O que a Raízen evita por ano em emissão de carbono – 5,2 milhões de toneladas – é mais do que as 3,7 milhões de toneladas que a Tesla já evitou em 11 anos. Além disso, equivale a 2,5 milhões de carros a menos em circulação.

Por ser um IPO “livre de carbono”, ou de baixíssimo impacto, a Raízen concentrou os esforços de colocação da oferta fora do Brasil. Mas isso foi na prévia do road-show. Agora é que são elas. No Brasil, pelo menos, os investidores indicavam que uma avaliação aceitável estava em torno de R$ 70 bilhões. Por aqui, o mercado está acostumado a enxergar a operação como uma "usina" de açúcar e álcool. Mas a empresa se apresentou como muito mais.

A companhia mais comparável à Raízen – em parte do negócio – e usada nas conversas com investidores é a finlandesa Neste, avaliada em 42 bilhões de euros na bolsa de Helsinque, e uma das queridinhas do “carbon free”. A empresa, cuja receita líquida foi de quase 12 bilhões de euros no ano passado e o Ebitda, de 1,5 bilhão de euros, produz 3 bilhões de litros de diesel verde.
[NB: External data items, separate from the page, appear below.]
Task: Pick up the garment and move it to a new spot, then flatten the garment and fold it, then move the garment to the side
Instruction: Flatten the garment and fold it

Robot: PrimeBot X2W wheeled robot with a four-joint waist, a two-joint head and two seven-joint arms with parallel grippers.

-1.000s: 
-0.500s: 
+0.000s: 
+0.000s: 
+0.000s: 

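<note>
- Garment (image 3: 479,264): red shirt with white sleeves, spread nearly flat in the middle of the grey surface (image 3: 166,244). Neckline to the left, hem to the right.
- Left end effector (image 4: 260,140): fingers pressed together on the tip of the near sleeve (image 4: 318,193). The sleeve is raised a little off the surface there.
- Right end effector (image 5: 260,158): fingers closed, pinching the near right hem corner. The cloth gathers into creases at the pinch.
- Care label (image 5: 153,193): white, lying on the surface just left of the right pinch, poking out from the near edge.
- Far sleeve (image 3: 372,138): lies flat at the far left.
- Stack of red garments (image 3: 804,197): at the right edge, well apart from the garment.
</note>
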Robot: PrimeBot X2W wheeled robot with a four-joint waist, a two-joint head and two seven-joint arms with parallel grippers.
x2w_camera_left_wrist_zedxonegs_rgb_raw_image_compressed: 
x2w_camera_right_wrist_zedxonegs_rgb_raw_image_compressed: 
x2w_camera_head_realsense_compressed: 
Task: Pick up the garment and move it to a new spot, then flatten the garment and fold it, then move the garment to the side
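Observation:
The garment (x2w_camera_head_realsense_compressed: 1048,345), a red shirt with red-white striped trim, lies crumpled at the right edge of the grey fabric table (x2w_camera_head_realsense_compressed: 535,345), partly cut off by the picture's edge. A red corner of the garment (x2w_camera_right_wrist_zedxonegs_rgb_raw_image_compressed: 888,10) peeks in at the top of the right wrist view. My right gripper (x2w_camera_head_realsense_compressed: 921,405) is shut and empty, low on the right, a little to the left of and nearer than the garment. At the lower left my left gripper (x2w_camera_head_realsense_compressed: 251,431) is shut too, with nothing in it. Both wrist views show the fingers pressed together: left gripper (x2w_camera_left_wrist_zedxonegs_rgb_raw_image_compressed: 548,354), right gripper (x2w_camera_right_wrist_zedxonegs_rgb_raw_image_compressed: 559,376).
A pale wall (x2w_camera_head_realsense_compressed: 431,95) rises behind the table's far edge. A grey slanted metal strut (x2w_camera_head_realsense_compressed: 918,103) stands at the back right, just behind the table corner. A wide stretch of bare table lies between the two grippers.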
É negociada, portanto, a bem mais do que 20 vezes Ebitda.

A Raízen tem reforçado ter condições, sem a necessidade de nenhum hectare adicional, de ampliar a produção em mais de 3 bilhões de litros (2 bilhões em etanol de segunda geração e mais o equivalente a 1 bilhão de litros em biogás), ou uma Neste inteira. A esse adicional soma-se a sua produção atual, que foi de 2,5 bilhões de litros na safra passada. Sem esses extras, no ano-safra terminado em março, o Ebitda da companhia foi de R$ 6,6 bilhões. Um múltiplo de 20 vezes aqui aplicado levaria o negócio a mais de R$ 115 bilhões – sem aumento de produtividade e sem Biosev, apenas sobre 2021.